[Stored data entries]
══════

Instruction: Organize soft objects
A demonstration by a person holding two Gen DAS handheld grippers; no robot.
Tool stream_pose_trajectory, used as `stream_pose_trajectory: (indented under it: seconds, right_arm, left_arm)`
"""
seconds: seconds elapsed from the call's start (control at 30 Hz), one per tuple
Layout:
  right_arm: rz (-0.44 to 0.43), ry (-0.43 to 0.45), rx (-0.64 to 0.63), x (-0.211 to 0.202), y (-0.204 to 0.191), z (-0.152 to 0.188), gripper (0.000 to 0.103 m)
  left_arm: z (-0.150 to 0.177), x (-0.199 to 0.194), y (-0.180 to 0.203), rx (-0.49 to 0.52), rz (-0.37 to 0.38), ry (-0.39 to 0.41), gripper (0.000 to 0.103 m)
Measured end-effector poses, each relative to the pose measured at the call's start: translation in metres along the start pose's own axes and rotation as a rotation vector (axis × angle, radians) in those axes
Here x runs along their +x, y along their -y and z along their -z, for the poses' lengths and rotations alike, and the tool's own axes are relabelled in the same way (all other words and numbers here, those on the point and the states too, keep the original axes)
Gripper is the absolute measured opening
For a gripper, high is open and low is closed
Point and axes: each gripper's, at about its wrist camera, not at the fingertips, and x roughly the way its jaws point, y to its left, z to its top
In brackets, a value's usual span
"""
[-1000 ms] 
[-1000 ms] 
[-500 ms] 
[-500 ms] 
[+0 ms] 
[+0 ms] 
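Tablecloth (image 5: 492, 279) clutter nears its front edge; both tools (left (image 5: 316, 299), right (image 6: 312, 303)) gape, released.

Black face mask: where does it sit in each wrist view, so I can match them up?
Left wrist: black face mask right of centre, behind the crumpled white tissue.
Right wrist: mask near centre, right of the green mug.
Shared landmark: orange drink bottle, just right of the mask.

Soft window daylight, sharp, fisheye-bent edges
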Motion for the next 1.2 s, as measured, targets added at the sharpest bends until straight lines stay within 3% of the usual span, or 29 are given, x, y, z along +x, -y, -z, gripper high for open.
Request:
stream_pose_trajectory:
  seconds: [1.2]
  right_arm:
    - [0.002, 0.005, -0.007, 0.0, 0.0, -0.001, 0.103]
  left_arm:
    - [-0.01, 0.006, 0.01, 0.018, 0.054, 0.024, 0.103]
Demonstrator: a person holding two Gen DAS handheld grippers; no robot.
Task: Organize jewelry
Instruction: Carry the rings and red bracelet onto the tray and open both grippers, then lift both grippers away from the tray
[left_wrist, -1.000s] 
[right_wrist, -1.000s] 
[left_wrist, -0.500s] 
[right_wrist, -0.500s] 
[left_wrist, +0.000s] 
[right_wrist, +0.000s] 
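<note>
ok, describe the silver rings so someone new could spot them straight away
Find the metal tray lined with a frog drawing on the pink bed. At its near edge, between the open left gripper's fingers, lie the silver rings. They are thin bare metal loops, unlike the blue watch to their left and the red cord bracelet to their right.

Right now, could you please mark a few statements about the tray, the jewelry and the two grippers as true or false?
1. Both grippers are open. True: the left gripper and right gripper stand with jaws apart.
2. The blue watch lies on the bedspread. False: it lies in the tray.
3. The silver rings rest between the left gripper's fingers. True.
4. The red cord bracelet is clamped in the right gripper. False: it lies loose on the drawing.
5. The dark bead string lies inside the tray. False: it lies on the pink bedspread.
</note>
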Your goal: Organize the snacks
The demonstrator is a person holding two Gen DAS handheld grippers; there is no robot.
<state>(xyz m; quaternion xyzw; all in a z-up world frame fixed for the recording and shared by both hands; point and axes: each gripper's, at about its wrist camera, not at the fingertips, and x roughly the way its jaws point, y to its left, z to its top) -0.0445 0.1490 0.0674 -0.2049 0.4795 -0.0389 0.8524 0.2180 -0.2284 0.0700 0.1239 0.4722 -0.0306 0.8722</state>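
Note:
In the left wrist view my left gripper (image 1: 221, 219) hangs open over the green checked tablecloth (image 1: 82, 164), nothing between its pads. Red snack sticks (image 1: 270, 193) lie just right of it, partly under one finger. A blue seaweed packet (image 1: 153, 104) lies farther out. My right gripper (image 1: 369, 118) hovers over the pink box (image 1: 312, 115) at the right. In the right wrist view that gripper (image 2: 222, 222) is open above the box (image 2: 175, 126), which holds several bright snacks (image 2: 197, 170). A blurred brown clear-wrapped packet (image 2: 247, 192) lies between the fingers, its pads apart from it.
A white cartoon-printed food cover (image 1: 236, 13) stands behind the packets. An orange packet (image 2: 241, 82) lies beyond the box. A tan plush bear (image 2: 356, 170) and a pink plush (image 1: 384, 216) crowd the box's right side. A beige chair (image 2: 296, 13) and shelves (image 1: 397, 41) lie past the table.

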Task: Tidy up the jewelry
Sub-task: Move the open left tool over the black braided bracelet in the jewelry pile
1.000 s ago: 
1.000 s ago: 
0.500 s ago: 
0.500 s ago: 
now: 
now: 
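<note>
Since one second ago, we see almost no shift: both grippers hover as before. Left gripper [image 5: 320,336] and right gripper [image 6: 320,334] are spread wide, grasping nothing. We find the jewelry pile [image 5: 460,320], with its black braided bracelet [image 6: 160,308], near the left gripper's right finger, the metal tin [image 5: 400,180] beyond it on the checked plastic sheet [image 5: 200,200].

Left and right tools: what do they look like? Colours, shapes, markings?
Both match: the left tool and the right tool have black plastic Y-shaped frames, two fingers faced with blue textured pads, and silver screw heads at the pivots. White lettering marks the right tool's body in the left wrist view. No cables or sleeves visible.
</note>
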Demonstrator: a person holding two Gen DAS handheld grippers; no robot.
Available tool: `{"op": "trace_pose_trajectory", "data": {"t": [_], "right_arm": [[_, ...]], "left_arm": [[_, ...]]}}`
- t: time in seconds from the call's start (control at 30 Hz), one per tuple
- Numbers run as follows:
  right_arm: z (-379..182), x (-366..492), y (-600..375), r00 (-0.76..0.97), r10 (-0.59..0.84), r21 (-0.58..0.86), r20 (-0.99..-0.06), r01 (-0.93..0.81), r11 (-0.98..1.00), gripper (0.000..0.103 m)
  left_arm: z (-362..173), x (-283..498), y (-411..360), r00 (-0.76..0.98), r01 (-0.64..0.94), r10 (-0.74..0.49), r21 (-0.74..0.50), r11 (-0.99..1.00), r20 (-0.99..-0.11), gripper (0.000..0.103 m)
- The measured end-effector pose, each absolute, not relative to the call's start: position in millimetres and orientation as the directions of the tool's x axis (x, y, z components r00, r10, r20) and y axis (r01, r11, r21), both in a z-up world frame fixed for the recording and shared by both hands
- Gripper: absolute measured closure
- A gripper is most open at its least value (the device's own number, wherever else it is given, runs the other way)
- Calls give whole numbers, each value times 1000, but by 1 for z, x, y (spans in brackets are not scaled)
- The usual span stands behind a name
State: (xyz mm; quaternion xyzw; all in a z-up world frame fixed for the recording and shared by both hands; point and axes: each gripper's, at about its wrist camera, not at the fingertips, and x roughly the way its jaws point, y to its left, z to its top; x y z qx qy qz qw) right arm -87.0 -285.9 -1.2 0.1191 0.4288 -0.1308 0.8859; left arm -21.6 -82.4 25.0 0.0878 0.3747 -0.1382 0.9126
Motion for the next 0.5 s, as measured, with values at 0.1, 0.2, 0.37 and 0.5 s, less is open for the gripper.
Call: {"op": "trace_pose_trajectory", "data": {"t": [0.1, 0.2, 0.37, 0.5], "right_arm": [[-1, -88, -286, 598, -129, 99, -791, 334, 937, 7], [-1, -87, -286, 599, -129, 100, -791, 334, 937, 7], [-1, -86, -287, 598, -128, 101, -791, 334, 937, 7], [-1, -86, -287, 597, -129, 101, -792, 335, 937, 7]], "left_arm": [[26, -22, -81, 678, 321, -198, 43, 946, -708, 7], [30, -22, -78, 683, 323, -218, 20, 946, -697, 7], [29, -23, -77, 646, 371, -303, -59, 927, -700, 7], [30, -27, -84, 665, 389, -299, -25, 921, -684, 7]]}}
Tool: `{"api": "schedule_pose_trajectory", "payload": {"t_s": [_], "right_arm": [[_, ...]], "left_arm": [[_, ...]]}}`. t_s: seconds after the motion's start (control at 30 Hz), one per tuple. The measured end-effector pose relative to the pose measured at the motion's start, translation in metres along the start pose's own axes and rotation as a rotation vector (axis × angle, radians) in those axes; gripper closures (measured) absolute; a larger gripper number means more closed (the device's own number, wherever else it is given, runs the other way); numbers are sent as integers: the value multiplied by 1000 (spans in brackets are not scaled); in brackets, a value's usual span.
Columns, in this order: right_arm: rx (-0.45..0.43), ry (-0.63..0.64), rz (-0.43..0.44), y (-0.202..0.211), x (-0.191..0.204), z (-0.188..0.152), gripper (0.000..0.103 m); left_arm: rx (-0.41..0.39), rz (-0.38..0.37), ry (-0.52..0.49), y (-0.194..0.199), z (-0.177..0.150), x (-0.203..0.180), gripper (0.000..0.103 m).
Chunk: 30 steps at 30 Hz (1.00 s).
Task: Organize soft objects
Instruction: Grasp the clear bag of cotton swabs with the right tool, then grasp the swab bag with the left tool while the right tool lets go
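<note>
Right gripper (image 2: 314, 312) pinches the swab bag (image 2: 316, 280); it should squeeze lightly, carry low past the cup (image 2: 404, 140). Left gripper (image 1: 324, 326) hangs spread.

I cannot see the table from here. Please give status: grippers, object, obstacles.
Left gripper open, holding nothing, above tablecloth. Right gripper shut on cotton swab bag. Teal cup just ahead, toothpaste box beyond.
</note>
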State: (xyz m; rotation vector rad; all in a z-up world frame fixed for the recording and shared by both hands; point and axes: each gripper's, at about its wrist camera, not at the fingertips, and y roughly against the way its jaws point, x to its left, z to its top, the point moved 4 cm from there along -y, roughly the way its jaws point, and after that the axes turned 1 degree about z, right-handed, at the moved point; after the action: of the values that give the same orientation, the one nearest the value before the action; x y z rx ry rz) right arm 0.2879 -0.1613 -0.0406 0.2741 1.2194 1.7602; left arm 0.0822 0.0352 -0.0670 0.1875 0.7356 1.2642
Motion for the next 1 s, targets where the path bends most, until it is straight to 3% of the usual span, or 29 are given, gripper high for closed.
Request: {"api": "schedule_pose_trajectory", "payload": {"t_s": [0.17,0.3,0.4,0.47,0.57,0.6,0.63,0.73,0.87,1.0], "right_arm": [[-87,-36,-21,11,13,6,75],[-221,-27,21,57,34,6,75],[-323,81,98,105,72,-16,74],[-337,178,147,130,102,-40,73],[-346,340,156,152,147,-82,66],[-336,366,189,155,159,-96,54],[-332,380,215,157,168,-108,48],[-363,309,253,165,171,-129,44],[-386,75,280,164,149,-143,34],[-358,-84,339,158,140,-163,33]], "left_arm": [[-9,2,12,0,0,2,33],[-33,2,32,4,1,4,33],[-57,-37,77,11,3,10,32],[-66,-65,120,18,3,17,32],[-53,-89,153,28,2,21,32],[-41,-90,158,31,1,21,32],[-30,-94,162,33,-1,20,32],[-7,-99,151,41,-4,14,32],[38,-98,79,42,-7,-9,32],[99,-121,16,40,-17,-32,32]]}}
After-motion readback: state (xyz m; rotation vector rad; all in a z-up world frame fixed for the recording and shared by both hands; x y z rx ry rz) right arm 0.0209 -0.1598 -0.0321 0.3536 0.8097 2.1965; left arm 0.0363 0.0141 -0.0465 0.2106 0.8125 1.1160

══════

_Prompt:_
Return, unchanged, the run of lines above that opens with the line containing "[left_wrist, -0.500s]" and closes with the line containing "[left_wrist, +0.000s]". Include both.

_Result of the task:_
[left_wrist, -0.500s] 
[right_wrist, -0.500s] 
[left_wrist, +0.000s] 

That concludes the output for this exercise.